● **MATERIAL FOR THE TASK**:
BEGIN

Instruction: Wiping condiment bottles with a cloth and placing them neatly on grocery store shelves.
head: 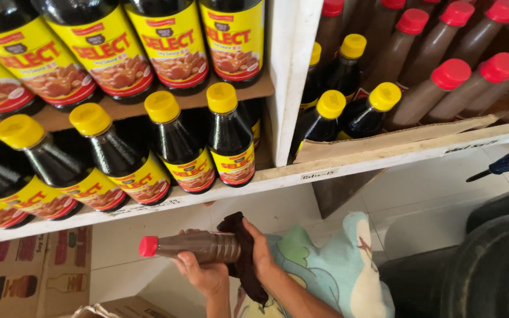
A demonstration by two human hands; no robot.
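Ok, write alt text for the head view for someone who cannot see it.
Two hands hold a brown bottle with a red cap sideways below a white shelf: the left hand grips it from beneath, the right hand presses a dark cloth around its base. Above stand dark yellow-capped bottles and, to the right, more red-capped brown bottles.

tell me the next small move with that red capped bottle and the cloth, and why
Probably slide the dark cloth along the brown bottle toward its red cap. The right hand presses the cloth around the bottle's base only, while the left hand cradles the bottle sideways from below, so the neck and cap end look untouched by the cloth.
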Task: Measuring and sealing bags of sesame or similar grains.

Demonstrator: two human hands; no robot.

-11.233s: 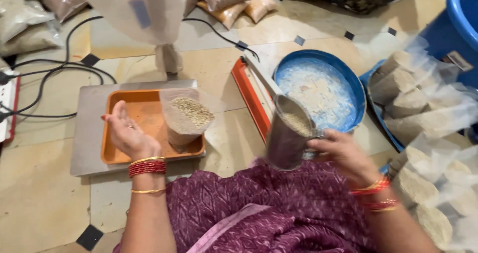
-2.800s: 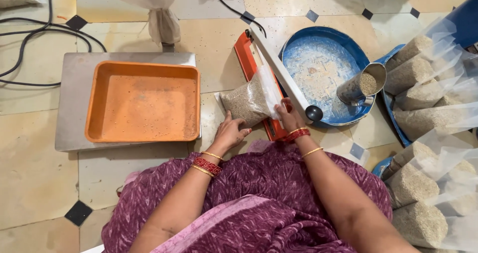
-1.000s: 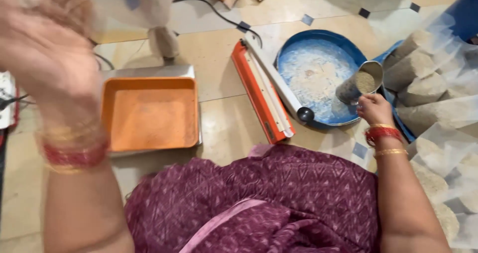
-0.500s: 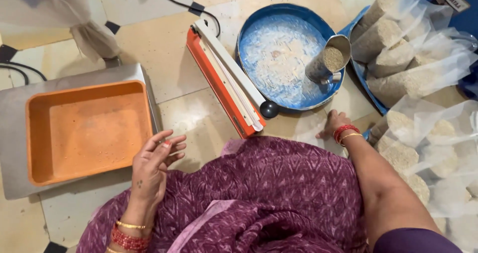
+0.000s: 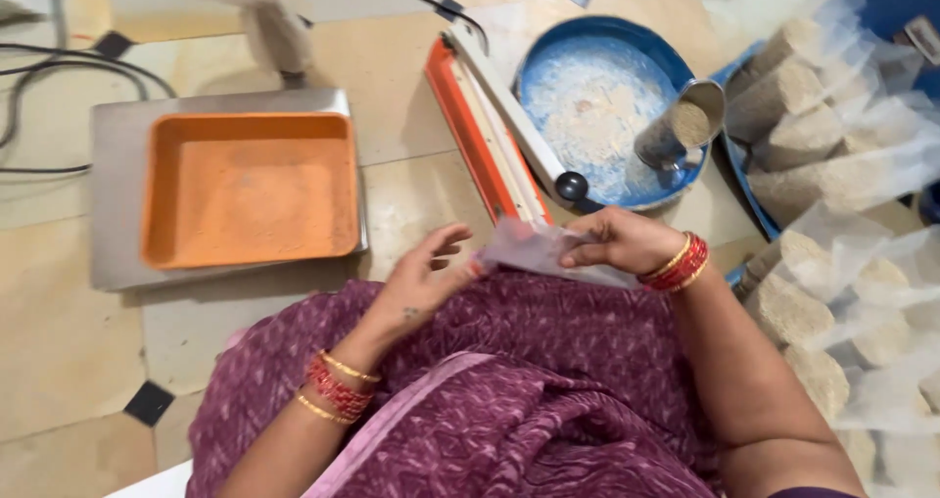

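Note:
My right hand (image 5: 615, 241) pinches an empty clear plastic bag (image 5: 534, 251) held flat over my lap. My left hand (image 5: 423, 281) touches the bag's left end with its fingers spread. Both wrists wear red and gold bangles. Ahead of my left hand an empty orange tray (image 5: 251, 188) sits on a steel weighing scale (image 5: 116, 165). Just beyond the bag lies an orange and white heat sealer (image 5: 492, 126). A blue basin (image 5: 599, 96) holds pale grain, with a steel cup (image 5: 676, 131) of grain lying in it on its right side.
Several filled clear bags of grain (image 5: 842, 185) are heaped on the right, some on a blue lid. Black cables (image 5: 59, 62) run across the tiled floor at the far left. A stuffed plastic sack (image 5: 264, 8) stands beyond the scale.
My right hand has come back from the right side with an empty bag, and my left hand has risen from my lap to meet it.

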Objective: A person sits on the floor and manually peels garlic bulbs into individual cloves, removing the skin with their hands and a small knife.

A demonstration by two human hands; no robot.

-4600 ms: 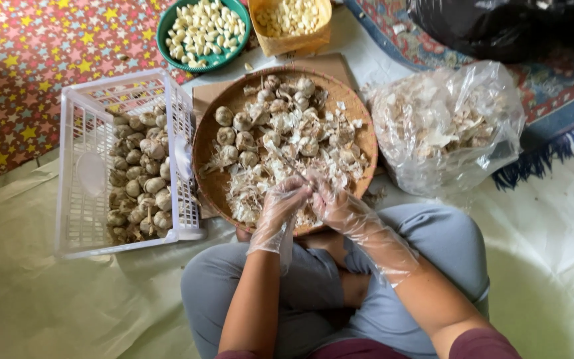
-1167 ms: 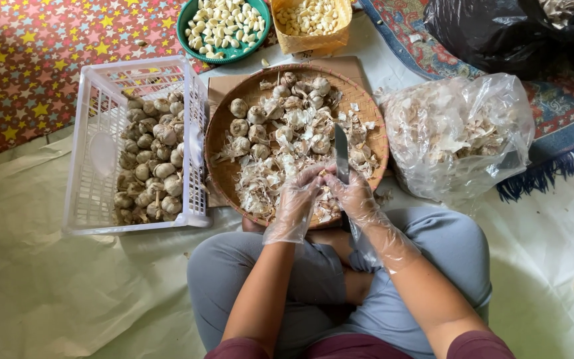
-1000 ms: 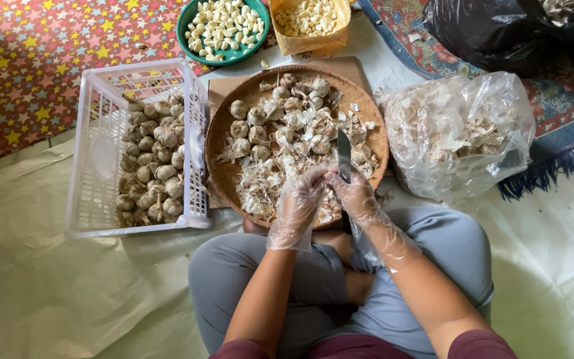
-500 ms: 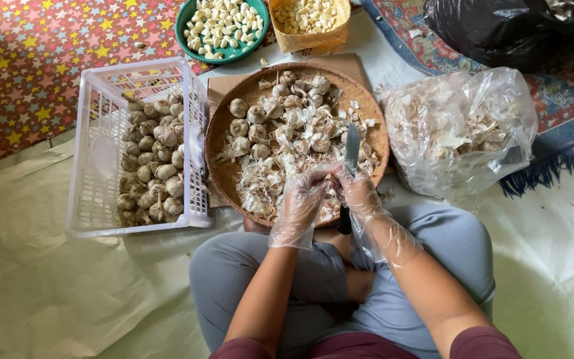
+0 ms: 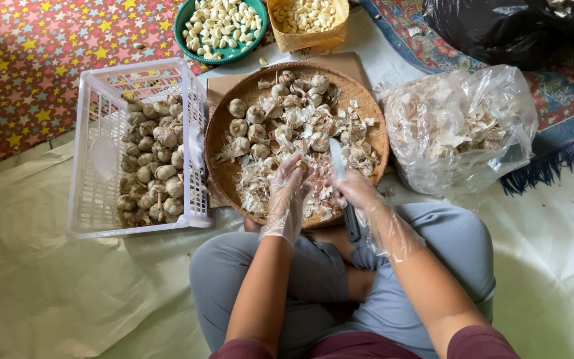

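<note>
The white plastic crate [image 5: 101, 153] of garlic bulbs is sitting left of the hands, the bag of skins [image 5: 460, 129] right. The round woven tray [image 5: 224, 173] is lying under them. The right hand [image 5: 357, 193], closed on a knife [image 5: 337, 159], has swung its blade upright since a second ago, toward the garlic clove [image 5: 300, 163] the left hand [image 5: 287, 199] is pinching.

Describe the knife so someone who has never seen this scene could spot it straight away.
Start at the round woven tray of garlic in front of the seated person. At its near edge, the gloved right hand holds the knife, blade pointing away over the garlic. It is the only smooth, grey, straight thing among lumpy bulbs and papery skins.
</note>
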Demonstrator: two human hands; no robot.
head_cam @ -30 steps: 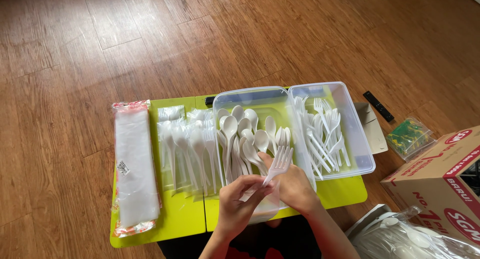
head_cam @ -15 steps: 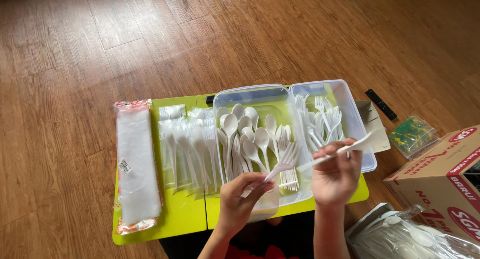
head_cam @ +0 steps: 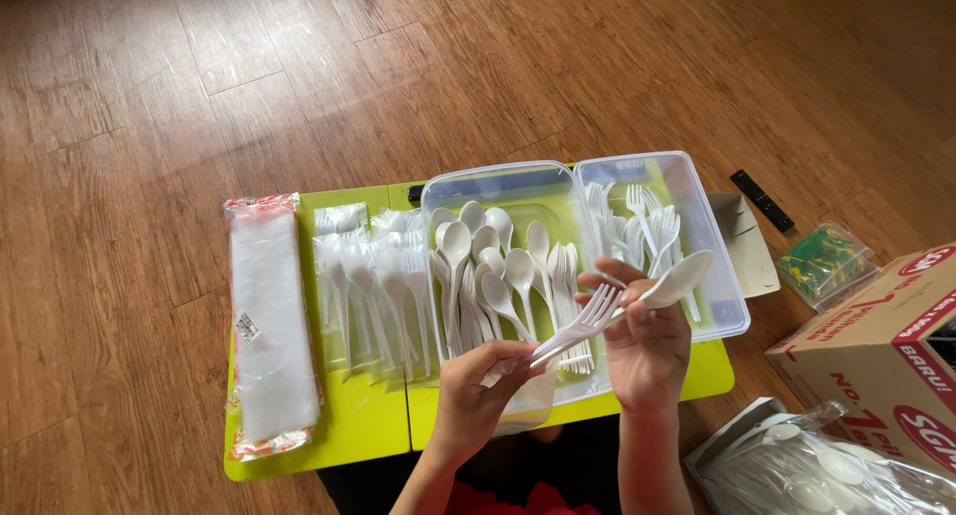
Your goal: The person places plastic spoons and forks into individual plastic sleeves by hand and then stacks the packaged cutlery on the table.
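Note:
My right hand (head_cam: 645,344) grips a white plastic spoon (head_cam: 673,280), its bowl pointing right over the clear bin of forks (head_cam: 719,238). My left hand (head_cam: 481,387) pinches a clear wrapper sleeve (head_cam: 526,400) and the handle of a white plastic fork (head_cam: 581,325) whose tines reach my right fingers. Both hands hover over the near edge of the clear bin of spoons (head_cam: 498,185). These bins stand side by side on a lime-green folding table (head_cam: 360,425).
Wrapped cutlery packs (head_cam: 370,281) lie left of the bins, and a pack of clear bags (head_cam: 267,331) lies at the table's left end. A cardboard box (head_cam: 876,351), a green packet (head_cam: 827,261), a black remote (head_cam: 763,199) and a bag of cutlery (head_cam: 817,470) sit on the wooden floor at right.
My right hand drew the spoon out to the right, then came back toward the left hand. A fork now shows between the two hands.

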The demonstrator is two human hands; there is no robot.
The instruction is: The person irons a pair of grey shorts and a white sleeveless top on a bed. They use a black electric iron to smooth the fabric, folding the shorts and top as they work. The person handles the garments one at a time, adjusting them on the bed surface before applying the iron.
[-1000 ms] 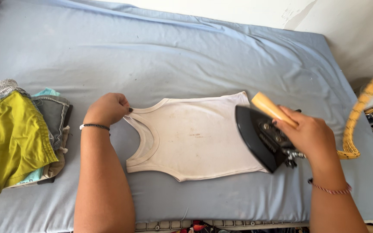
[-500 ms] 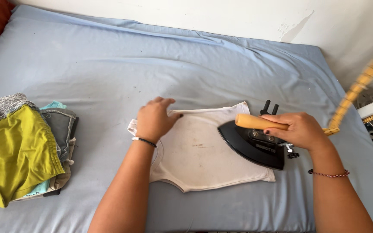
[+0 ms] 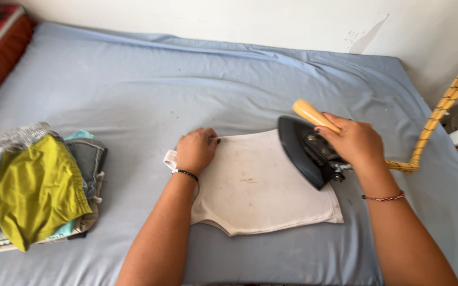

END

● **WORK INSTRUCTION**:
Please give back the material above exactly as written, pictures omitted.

● **SOLUTION TO THIS TASK**:
Instruction: Wiping condiment bottles with a cloth and placing them neatly on grocery store shelves.
head: 
A demonstration by two human hands; no robot.
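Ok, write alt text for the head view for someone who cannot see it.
Two hands hold a brown bottle with a red cap sideways below a white shelf: the left hand grips it from beneath, the right hand presses a dark cloth around its base. Above stand dark yellow-capped bottles and, to the right, more red-capped brown bottles.

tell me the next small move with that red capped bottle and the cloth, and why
Probably slide the dark cloth along the brown bottle toward its red cap. The right hand presses the cloth around the bottle's base only, while the left hand cradles the bottle sideways from below, so the neck and cap end look untouched by the cloth.
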Task: Measuring and sealing bags of sesame or similar grains.

Demonstrator: two human hands; no robot.

-11.233s: 
-2.800s: 
-1.000s: 
-0.500s: 
+0.000s: 

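Note:
My right hand (image 5: 615, 241) pinches an empty clear plastic bag (image 5: 534, 251) held flat over my lap. My left hand (image 5: 423, 281) touches the bag's left end with its fingers spread. Both wrists wear red and gold bangles. Ahead of my left hand an empty orange tray (image 5: 251, 188) sits on a steel weighing scale (image 5: 116, 165). Just beyond the bag lies an orange and white heat sealer (image 5: 492, 126). A blue basin (image 5: 599, 96) holds pale grain, with a steel cup (image 5: 676, 131) of grain lying in it on its right side.
Several filled clear bags of grain (image 5: 842, 185) are heaped on the right, some on a blue lid. Black cables (image 5: 59, 62) run across the tiled floor at the far left. A stuffed plastic sack (image 5: 264, 8) stands beyond the scale.
My right hand has come back from the right side with an empty bag, and my left hand has risen from my lap to meet it.
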
Objective: A person sits on the floor and manually peels garlic bulbs into individual cloves, removing the skin with their hands and a small knife.

A demonstration by two human hands; no robot.

-4600 ms: 
-1167 ms: 
-1000 ms: 
-500 ms: 
+0 ms: 

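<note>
The white plastic crate [image 5: 101, 153] of garlic bulbs is sitting left of the hands, the bag of skins [image 5: 460, 129] right. The round woven tray [image 5: 224, 173] is lying under them. The right hand [image 5: 357, 193], closed on a knife [image 5: 337, 159], has swung its blade upright since a second ago, toward the garlic clove [image 5: 300, 163] the left hand [image 5: 287, 199] is pinching.

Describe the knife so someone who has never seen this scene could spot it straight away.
Start at the round woven tray of garlic in front of the seated person. At its near edge, the gloved right hand holds the knife, blade pointing away over the garlic. It is the only smooth, grey, straight thing among lumpy bulbs and papery skins.
</note>
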Demonstrator: two human hands; no robot.
head_cam @ -30 steps: 
head_cam @ -15 steps: 
head_cam @ +0 steps: 
Your goal: The person places plastic spoons and forks into individual plastic sleeves by hand and then stacks the packaged cutlery on the table.
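Note:
My right hand (head_cam: 645,344) grips a white plastic spoon (head_cam: 673,280), its bowl pointing right over the clear bin of forks (head_cam: 719,238). My left hand (head_cam: 481,387) pinches a clear wrapper sleeve (head_cam: 526,400) and the handle of a white plastic fork (head_cam: 581,325) whose tines reach my right fingers. Both hands hover over the near edge of the clear bin of spoons (head_cam: 498,185). These bins stand side by side on a lime-green folding table (head_cam: 360,425).
Wrapped cutlery packs (head_cam: 370,281) lie left of the bins, and a pack of clear bags (head_cam: 267,331) lies at the table's left end. A cardboard box (head_cam: 876,351), a green packet (head_cam: 827,261), a black remote (head_cam: 763,199) and a bag of cutlery (head_cam: 817,470) sit on the wooden floor at right.
My right hand drew the spoon out to the right, then came back toward the left hand. A fork now shows between the two hands.
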
The demonstrator is two human hands; there is no robot.
The instruction is: The person irons a pair of grey shorts and a white sleeveless top on a bed. They use a black electric iron to smooth the fabric, folding the shorts and top as they work. The person handles the garments one at a time, adjusting them on the bed surface before applying the iron.
[-1000 ms] 
[-500 ms] 
[+0 ms] 

No part of the exercise is left unanswered.